Below are the entries. Transcribe exactly the lines from the one with "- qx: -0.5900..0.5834" through the one with "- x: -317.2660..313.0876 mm", ends included, and leave out all others.

__________________________________________________

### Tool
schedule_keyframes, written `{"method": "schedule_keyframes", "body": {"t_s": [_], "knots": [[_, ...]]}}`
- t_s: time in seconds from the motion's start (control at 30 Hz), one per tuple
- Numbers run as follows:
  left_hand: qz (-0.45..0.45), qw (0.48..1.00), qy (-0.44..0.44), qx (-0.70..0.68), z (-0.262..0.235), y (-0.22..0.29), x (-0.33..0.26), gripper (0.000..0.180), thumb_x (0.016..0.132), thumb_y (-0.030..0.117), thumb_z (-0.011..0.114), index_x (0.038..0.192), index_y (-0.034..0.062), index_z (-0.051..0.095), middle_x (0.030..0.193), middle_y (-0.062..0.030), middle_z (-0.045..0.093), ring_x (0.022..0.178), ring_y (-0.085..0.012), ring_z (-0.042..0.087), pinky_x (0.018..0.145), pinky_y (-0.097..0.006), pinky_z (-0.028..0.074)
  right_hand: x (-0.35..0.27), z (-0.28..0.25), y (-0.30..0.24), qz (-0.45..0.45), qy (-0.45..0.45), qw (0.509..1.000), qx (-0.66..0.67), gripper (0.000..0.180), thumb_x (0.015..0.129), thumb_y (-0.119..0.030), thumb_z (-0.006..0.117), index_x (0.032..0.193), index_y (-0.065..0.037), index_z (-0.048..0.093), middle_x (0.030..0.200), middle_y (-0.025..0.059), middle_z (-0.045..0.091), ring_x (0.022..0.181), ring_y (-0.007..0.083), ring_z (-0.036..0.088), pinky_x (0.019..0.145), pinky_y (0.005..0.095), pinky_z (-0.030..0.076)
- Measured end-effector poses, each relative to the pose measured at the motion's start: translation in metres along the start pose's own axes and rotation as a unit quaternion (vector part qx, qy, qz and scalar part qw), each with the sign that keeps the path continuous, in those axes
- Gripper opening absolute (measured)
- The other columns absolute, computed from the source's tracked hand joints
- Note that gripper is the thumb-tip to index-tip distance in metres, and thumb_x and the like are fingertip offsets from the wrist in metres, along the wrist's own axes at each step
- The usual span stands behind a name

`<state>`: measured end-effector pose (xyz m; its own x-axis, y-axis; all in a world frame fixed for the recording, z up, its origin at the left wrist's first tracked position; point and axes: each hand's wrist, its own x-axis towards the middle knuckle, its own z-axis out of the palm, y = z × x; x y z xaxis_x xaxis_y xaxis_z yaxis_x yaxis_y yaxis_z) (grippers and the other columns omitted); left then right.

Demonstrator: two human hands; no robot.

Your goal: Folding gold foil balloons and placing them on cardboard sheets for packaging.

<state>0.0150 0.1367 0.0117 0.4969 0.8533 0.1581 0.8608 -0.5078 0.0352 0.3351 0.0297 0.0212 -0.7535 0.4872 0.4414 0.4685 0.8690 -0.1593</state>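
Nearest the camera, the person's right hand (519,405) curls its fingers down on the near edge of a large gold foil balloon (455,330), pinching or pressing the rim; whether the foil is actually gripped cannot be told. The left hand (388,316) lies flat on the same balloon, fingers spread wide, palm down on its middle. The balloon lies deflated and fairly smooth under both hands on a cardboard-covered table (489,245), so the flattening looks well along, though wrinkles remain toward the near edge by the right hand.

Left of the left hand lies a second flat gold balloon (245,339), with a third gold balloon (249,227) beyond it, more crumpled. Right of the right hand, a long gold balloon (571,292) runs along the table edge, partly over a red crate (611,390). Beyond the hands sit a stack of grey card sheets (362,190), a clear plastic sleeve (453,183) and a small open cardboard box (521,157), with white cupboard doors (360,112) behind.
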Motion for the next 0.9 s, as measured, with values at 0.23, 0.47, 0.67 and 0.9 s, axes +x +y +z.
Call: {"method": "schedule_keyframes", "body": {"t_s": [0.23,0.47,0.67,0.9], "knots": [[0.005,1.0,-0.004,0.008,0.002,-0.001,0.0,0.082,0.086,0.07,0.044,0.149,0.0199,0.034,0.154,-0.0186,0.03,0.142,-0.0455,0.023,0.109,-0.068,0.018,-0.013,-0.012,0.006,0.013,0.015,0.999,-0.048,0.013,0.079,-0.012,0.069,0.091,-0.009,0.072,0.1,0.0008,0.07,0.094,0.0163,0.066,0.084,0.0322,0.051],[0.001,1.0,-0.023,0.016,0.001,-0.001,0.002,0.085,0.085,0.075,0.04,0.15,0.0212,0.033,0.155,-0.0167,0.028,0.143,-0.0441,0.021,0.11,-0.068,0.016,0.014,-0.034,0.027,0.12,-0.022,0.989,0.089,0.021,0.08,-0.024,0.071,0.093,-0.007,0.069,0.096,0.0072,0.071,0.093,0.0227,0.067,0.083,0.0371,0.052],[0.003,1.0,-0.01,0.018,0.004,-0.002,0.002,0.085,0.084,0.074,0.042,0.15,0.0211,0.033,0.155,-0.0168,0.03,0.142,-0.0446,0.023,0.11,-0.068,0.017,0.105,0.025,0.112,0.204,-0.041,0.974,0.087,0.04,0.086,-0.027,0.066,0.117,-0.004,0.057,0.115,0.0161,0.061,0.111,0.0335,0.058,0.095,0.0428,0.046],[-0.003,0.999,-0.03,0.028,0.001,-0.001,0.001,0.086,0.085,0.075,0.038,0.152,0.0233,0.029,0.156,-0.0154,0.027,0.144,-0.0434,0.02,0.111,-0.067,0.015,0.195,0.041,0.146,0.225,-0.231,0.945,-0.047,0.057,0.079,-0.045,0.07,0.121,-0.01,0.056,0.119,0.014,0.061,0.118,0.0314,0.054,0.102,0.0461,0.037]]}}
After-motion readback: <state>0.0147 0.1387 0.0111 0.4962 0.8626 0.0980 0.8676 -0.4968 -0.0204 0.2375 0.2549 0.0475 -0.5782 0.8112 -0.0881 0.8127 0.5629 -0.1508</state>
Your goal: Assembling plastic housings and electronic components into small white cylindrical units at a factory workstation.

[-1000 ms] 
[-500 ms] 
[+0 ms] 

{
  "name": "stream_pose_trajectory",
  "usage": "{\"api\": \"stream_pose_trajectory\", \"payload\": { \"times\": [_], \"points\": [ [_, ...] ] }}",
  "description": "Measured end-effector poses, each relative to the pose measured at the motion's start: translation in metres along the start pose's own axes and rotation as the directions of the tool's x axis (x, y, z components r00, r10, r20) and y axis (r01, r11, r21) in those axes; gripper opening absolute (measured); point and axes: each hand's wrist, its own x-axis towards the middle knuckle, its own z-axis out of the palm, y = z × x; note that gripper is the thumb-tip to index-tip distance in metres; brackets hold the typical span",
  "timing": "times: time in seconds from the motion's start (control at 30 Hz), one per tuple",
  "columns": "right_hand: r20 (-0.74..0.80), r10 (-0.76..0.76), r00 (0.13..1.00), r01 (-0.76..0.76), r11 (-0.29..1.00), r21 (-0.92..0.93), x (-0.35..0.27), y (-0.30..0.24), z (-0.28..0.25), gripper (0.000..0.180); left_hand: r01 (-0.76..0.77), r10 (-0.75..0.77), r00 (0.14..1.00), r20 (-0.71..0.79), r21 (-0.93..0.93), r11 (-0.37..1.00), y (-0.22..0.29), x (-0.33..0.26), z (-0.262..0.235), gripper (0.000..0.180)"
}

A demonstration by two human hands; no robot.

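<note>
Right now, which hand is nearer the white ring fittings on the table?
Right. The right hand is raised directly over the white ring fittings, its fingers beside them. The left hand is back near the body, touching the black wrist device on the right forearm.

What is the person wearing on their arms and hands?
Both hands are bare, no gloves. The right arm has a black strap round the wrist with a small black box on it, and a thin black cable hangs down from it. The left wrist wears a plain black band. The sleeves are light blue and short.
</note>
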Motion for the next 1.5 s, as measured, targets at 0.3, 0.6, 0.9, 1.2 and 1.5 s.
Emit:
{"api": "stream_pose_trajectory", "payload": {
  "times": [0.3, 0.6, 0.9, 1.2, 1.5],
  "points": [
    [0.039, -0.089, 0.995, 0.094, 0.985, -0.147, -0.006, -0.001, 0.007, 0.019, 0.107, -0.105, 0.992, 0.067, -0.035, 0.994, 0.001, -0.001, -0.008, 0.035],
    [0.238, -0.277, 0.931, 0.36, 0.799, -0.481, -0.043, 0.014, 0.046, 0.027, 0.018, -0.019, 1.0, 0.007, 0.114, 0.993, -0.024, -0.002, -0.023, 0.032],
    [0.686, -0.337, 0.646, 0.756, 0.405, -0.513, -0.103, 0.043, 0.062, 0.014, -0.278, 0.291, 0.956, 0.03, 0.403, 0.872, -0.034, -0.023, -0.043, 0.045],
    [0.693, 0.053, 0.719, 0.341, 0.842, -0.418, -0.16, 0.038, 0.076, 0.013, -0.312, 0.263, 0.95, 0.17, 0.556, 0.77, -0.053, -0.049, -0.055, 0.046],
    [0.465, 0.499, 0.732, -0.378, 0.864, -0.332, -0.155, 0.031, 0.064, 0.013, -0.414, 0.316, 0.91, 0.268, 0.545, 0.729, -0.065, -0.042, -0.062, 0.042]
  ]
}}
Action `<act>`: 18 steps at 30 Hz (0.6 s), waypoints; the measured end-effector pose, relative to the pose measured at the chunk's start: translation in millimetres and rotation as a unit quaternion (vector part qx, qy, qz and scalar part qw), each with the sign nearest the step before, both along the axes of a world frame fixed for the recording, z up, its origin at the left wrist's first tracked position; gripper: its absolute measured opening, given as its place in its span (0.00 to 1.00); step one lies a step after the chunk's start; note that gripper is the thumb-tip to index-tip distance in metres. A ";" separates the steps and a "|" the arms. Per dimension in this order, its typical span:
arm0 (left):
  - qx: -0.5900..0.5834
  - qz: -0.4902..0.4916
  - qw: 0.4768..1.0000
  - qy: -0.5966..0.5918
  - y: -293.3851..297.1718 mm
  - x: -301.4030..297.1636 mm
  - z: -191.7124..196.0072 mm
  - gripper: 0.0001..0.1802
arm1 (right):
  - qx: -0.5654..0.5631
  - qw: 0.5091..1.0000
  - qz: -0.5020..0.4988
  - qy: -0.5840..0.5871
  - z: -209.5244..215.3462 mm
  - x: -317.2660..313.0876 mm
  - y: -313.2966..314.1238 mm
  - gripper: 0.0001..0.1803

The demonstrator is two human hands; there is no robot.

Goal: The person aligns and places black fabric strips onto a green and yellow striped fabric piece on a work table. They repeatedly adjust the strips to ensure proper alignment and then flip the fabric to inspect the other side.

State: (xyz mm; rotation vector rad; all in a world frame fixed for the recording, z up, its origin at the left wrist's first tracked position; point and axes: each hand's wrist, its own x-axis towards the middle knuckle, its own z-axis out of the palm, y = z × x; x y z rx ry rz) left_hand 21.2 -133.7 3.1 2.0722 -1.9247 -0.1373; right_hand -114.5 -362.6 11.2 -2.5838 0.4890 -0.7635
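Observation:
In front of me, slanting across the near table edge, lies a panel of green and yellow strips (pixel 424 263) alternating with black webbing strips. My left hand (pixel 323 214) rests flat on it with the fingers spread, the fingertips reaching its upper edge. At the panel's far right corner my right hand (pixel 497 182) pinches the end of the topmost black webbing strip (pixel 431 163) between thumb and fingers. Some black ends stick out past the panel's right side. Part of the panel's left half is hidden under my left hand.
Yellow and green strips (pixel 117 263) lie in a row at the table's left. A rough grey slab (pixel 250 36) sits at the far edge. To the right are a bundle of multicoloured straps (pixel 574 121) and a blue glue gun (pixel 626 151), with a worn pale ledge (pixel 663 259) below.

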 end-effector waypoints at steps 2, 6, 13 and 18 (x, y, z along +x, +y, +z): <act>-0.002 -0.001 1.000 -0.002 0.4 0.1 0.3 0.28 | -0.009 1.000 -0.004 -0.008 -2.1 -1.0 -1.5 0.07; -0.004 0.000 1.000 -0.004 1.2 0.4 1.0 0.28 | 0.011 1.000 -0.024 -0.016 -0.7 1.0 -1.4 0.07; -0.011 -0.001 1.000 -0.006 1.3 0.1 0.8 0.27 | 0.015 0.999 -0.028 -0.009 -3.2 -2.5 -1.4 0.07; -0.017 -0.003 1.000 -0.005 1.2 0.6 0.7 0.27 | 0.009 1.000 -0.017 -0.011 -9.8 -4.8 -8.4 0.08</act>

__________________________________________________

• Result:
  - qx: -0.5900..0.5834
  - qz: -0.4902..0.4916
  - qw: 0.4768..1.0000
  - qy: -0.5966..0.5918
  - y: -293.3851..297.1718 mm
  - x: -301.4030..297.1636 mm
  - z: -191.7124..196.0072 mm
  - gripper: 0.0001..0.1802
arm1 (right):
  - qx: -0.5654..0.5631
  - qw: 0.5091..1.0000
  - qz: -0.5020..0.4988
  - qy: -0.5840..0.5871
  - z: -209.5244..215.3462 mm
  - x: -317.2660..313.0876 mm

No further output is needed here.